HOW TO COMPLETE THIS TASK
Return the data word for word. Pictures are to be omitted.

+-------+

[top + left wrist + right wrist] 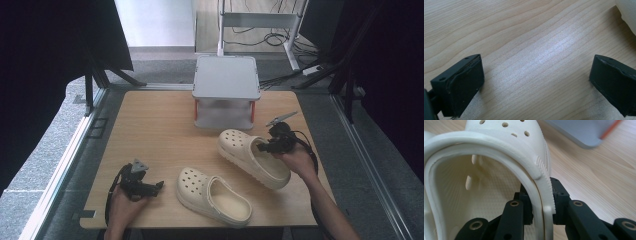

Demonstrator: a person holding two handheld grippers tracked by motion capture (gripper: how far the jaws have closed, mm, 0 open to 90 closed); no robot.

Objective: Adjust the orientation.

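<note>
Two cream clogs are on the wooden table (pixel 155 130). One clog (pixel 212 196) lies flat near the front edge. The other clog (pixel 252 157) is tilted with its side lifted, and my right gripper (pixel 267 146) is shut on its side wall. In the right gripper view the jaws pinch that clog's rim (pixel 544 202), one jaw inside the shoe and one outside. My left gripper (pixel 159 186) rests low at the front left, left of the flat clog, with its jaws wide open over bare wood (pixel 536 75). A cream edge of clog (pixel 627 15) shows at the top right of the left gripper view.
A small grey two-tier rack (pixel 226 92) with red legs stands at the table's back middle, just behind the held clog. The same rack's corner (pixel 584 132) is seen blurred. Dark curtains hang on both sides, and cables lie on the floor beyond the table.
</note>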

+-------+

EXPECTED ANSWER
[top + left wrist + right wrist] 

Demonstrator: a person holding two handheld grippers tracked by motion capture (gripper: how far the jaws have closed, mm, 0 open to 90 closed); no robot.

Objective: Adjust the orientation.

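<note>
Two cream clogs are on the wooden table (pixel 155 130). One clog (pixel 212 196) lies flat near the front edge. The other clog (pixel 252 157) is tilted with its side lifted, and my right gripper (pixel 267 146) is shut on its side wall. In the right gripper view the jaws pinch that clog's rim (pixel 544 202), one jaw inside the shoe and one outside. My left gripper (pixel 159 186) rests low at the front left, left of the flat clog, with its jaws wide open over bare wood (pixel 536 75). A cream edge of clog (pixel 627 15) shows at the top right of the left gripper view.
A small grey two-tier rack (pixel 226 92) with red legs stands at the table's back middle, just behind the held clog. The same rack's corner (pixel 584 132) is seen blurred. Dark curtains hang on both sides, and cables lie on the floor beyond the table.
</note>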

There's no more to the output.